The third speaker in favour of the motion This House Believes in God in the debate at the Oxford Union, was Peter Hitchens. He hates this argument – he told us so.

“I hate this argument!” That’s his high-impact opener. And he stokes the impact by explaining that he has to defend a philosophy of love while kicking his opponents in the crotch. Did he assume that humour centred around genitalia would be a sure-fire laugh with an undergraduate audience?  Probably, and he was right.

That is not the end of the beginning. He now appears to get seriously offensive about his opponents but defuses it all with a twist that I won’t spoil for you. Again he is rewarded with a laugh. The twist has a half-hidden facet that partly re-establishes the offence, though the nature of the laugh suggests that most of the audience did not notice.

The endorsement from the market (the laugh) reassured me, because I had this down as a good opening. It was brave, because it was enacted through his (barely visible) hump and only a slight error in timing would have harpooned it; but he knows what he is doing. In his newspaper column and blog he carefully maintains a reputation for bellicosity, and this sort of knock-about insult is his meat and drink. On the quality of argument so far offered by his opponents he pours a measure of scorn that teeters on the lip of argumentum ad hominem, but uses schoolboy language to neutralise the sting. It’s clever.

When he reaches the serious stuff, introduced with a reading from the book of Job, he makes the point that no one can prove, or otherwise, the existence of God; it is a matter of belief, and belief is a matter of opinion, and opinion is a matter of choice. He chooses to believe in a concept that maintains order in what otherwise is chaos. In the process of delivering this reasoning he gets bellicose again with his opponents, casting serious aspersions on their motives for choosing to believe what they do.

At times in the process he does slip into ad hominem, and again he finds a way to pull the sting. Someone in the audience wants to ask a question, and he declines to surrender the floor, “No, not just now. I’m about to finish, and I’ve decided to give them a Christian kicking.” It’s a beautifully oxymoronic ad lib and the audience loves it.  Speaking of ad lib, he shoots the entire speech from the hip. The only time he turns to paper is for the biblical reading. This guy is good.

Nevertheless I need to say something about his enunciation. Let us return to his opening sentence – “I hate this argument.” The word ‘argument’, after its first syllable, disappears. Hitchens commits a diction error that goes like this…
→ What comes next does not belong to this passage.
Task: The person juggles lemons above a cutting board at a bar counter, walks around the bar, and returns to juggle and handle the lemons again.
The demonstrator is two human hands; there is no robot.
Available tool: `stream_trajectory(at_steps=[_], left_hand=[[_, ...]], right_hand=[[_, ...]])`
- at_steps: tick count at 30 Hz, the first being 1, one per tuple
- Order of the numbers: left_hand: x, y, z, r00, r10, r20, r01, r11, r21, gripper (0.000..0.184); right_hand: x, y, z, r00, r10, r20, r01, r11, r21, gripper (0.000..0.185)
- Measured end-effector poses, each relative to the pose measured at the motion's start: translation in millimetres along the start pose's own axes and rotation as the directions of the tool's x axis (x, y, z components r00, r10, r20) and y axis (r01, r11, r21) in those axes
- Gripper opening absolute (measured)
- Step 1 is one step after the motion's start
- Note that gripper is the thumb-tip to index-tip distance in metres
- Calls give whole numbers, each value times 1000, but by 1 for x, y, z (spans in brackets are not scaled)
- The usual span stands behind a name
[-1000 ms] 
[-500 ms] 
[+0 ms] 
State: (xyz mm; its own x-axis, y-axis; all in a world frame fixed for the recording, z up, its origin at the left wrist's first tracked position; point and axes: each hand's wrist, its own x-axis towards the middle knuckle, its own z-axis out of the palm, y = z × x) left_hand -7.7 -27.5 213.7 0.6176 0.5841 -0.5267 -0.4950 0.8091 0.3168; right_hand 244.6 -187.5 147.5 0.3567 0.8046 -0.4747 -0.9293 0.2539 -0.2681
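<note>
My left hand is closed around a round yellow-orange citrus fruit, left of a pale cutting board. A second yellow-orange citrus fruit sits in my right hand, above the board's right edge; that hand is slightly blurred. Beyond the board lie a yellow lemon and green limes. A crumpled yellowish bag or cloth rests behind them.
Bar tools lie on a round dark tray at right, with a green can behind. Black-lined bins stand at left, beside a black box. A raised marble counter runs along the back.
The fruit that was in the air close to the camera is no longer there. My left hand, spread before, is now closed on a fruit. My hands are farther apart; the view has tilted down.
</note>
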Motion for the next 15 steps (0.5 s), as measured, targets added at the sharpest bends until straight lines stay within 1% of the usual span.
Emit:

All multi-syllable words have a prosodic rhythm that stresses some syllables and relegates others to relative insignificance. Face to face it doesn’t matter, because we hear enough to understand. In a large hall we instinctively raise the volume on the important syllables, but being used to leaving the other ones to fend for themselves we forget them and they easily get lost. We need to bring up the relative volume on all syllables. I have a short chapter on this in The Face & Tripod, and cover it in greater depth in Every Word HeardIt is a widespread error that Hitchens commits often, and is very easily fixed.

Speaking of chapters in The Face & Tripod, did you notice the degree to which he kept fiddling with that pen?  If not he may have proved the point with which I conclude the chapter on Mannerisms.

If I may doff my rhetor hat, I’d like to say that what I found particularly appealing about this speech was that he returned to the motion. The word ‘existence’ was crucially not in the motion though too many speakers treated it is if it had been, subtly changing (and infantilising) the nature of the argument. “I believe in God” does not mean the same as “I believe in the existence of God”.

There are on YouTube other debates about God. One such between Peter Hitchens and his late brother, Christopher, is good stuff! Neither takes prisoners. I shall have to address it one day on this blog.

Dr Shermer delivers in stripes.

Dr Michael Shermer was the second to speak against the Oxford Union debate motion, This House Believes in God. Previous speakers had been John Lennox and Joanna Collicutt, for the motion, and Dan Barker, against.

Almost immediately there is a pulse-quickening puzzlement! Shermer seems to be heading madly for an argumentum ad populum – in reverse. He opens by quoting the Oxford World Christian Encyclopedia to the effect that 5.9 billion people – 84% of the world’s population – belong to a religion. Why inform us of a huge consensus when you are about to tell us they are wrong? Is this a double-bluff to heighten our interest? No.

The reasoning that he produces goes like this: there are thousands and thousands of religions, cults and sects. As they can’t all be right, this proves there is no God. Got that? Has he noticed that though there are many different types of car, Detroit exists? After a little to-ing and fro-ing it is after all argumentum ad populum because anyone who adheres to one liturgy is therefore at odds with all the billions that don’t.

So now we have it straight. A believer outnumbered by all those whose belief is slightly different must be completely wrong. A non-believer outnumbered by believers is nevertheless right, presumably because believers accumulate an unassailable store of wrongness every time they are outnumbered by other believers. Good: I’m glad we cleared up that doubt.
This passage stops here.